Last night I finished the eighth journal in my Moleskine series, and I was relieved to be done with it. Aside from a number of drawings I like, I won’t be looking at this one again any time soon. It’s like a 192-page primer on everything you shouldn’t do if your intention is to share your thoughts and creativity with other people—in other words: taking all the angst in your life and turning into something that’s totally cool.
My problem is that I started keeping a journal in the ninth grade when it was strictly lock-and-key stuff. A typical entry then (and now) runs something like this: Dear Diary: I’m really upset about such-and-such, so please bear with me while I analyze the situation to death—piece by agonizing piece. This is not a cathartic process, however; it’s compulsive. And probably one of the reasons why I worked myself into a depression after devoting myself to Julia Cameron’s morning pages for six consecutive months.

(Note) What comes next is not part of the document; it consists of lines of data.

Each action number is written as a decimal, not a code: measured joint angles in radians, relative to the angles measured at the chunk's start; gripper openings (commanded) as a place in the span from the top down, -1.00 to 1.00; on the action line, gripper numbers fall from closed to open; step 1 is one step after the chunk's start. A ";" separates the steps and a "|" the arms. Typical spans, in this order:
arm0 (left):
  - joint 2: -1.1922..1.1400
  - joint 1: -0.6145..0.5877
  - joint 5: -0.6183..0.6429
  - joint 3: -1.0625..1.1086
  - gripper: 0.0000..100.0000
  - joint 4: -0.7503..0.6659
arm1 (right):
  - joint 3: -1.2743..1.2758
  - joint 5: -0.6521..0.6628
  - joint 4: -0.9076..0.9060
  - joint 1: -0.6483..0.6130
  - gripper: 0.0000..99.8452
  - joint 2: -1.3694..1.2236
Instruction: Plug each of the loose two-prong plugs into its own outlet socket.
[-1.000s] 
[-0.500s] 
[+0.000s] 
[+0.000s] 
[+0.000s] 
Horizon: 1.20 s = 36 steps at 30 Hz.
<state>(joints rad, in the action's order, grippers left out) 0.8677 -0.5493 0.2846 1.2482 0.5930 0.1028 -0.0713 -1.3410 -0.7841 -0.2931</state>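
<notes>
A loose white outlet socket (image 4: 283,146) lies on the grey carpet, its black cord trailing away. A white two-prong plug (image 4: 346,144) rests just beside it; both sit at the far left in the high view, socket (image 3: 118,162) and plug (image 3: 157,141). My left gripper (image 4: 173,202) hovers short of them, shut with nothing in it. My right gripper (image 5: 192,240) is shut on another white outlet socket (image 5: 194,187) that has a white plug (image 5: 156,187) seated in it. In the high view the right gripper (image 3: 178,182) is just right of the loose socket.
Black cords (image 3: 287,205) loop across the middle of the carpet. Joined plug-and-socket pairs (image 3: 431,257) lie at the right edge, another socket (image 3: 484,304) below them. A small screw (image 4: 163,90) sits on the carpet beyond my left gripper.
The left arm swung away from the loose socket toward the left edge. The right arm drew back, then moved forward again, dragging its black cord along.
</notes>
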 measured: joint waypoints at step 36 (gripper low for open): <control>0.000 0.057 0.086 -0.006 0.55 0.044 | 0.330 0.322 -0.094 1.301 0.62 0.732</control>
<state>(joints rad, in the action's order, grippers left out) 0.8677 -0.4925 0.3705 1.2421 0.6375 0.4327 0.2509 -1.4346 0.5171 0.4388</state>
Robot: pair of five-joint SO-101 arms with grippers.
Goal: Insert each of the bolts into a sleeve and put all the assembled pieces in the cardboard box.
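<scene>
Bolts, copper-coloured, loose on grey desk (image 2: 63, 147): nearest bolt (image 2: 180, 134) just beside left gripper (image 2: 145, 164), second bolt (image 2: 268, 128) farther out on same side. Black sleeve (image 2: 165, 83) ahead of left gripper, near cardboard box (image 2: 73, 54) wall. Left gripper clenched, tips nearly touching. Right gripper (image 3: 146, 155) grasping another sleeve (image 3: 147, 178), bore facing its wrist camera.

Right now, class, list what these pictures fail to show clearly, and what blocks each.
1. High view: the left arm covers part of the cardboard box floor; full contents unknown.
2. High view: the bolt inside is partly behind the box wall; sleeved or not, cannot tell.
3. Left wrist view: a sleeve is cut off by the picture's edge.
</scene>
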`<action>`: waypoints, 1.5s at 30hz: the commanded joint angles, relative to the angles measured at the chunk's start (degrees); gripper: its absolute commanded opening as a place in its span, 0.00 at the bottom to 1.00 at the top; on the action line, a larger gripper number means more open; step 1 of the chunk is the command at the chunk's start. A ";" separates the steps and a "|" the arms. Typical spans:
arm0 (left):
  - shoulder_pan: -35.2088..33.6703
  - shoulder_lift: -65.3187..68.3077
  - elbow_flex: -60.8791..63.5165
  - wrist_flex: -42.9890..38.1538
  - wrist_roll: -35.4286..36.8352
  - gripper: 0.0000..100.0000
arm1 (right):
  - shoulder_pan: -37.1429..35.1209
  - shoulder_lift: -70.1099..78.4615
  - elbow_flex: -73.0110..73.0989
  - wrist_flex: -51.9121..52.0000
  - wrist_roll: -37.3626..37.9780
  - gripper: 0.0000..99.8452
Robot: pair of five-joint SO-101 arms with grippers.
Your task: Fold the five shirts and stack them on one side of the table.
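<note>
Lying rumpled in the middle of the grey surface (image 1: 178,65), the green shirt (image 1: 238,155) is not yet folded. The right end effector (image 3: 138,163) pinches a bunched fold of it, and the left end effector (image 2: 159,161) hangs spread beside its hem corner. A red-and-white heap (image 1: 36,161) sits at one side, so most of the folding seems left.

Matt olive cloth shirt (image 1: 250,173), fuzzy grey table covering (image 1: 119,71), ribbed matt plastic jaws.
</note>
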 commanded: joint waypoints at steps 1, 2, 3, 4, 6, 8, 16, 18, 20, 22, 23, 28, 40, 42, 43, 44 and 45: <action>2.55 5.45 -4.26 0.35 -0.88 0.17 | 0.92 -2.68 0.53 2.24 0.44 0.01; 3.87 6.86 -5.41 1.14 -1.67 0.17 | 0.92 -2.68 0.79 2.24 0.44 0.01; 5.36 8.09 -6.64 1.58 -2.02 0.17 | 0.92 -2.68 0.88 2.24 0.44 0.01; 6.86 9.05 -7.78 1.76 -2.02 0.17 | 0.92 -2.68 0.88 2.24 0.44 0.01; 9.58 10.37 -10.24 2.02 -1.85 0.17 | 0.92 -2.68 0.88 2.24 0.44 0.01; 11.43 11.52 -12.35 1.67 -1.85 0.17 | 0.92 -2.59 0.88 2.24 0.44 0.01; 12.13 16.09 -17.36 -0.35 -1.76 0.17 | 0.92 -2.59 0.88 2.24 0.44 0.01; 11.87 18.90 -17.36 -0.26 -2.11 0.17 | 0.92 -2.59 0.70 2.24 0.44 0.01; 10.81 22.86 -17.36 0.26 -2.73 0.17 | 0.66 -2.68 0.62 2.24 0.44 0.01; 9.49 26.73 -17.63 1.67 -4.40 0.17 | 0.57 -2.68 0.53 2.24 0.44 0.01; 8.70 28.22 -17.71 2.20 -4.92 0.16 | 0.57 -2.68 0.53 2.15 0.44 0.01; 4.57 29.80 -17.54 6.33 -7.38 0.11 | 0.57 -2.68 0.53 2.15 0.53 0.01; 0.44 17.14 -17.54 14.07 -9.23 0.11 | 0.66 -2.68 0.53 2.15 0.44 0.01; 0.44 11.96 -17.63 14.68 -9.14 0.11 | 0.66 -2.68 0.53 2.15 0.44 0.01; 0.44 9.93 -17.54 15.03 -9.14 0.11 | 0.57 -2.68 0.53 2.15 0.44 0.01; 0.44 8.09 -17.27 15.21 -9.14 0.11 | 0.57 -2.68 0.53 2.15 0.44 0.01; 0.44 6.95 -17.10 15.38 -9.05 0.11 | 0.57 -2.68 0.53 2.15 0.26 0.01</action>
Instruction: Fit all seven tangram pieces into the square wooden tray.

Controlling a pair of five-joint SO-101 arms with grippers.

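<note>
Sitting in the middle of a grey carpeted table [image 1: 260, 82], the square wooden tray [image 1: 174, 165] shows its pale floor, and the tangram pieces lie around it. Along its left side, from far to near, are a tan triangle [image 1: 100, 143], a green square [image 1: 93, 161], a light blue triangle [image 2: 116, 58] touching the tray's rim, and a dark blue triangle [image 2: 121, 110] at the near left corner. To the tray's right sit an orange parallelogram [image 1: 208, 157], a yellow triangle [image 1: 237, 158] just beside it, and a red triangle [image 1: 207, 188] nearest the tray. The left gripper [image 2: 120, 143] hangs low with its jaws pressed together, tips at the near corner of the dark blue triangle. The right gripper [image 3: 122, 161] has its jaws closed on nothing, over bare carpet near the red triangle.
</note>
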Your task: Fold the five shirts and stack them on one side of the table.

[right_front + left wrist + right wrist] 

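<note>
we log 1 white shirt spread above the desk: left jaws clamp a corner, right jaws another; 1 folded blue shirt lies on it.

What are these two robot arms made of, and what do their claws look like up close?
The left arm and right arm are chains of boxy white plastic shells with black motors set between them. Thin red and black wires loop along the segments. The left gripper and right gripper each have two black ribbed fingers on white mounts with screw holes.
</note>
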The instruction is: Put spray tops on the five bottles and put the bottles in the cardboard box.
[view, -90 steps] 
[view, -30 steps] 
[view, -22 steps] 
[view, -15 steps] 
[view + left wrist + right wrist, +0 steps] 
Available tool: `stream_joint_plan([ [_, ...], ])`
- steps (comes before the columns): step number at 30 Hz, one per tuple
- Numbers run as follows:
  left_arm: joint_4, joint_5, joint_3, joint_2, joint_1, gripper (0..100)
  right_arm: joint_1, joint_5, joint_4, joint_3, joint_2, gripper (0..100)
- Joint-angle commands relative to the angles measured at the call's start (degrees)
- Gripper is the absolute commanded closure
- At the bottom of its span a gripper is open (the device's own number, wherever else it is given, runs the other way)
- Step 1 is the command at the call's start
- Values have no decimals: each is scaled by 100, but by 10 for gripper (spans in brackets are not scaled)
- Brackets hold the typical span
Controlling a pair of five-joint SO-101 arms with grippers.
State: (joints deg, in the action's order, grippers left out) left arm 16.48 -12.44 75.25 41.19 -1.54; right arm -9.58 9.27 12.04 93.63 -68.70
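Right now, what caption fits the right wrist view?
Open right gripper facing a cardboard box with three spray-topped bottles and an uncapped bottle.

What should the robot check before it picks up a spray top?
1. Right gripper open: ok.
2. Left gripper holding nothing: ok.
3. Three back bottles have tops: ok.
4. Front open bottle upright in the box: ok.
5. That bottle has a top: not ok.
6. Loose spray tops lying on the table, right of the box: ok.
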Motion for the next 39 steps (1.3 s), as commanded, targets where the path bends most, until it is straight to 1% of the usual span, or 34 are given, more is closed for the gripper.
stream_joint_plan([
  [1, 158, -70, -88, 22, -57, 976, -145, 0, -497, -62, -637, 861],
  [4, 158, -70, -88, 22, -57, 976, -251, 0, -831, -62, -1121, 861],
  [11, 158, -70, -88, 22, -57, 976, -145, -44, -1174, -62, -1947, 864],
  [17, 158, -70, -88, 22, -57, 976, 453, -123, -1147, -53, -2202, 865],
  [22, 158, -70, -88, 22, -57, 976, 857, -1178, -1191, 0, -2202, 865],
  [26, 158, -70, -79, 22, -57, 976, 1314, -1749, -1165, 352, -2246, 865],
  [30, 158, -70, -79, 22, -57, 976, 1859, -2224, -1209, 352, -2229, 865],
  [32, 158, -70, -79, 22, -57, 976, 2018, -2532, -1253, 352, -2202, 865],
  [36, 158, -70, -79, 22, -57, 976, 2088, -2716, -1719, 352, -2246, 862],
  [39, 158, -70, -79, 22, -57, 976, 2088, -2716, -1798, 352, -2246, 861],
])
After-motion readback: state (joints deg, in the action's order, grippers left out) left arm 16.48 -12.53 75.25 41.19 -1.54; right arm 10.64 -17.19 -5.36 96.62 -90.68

Admittedly there are finished journals I do hold close to my heart. They reflect those periods in my life where I’m focused on ideas rather than navel-gazing. The second installment in my Moleskine series is an example of this. I attempted to do something colorful, experimental and less personal. But it’s the only journal I haven’t finished yet. There are fourteen pages left and I don’t know if I’ll ever complete them.
I’m looking forward to a fresh start with journal number nine though. My plan is to start stamping in it randomly while watching the finale of American Idol tonight.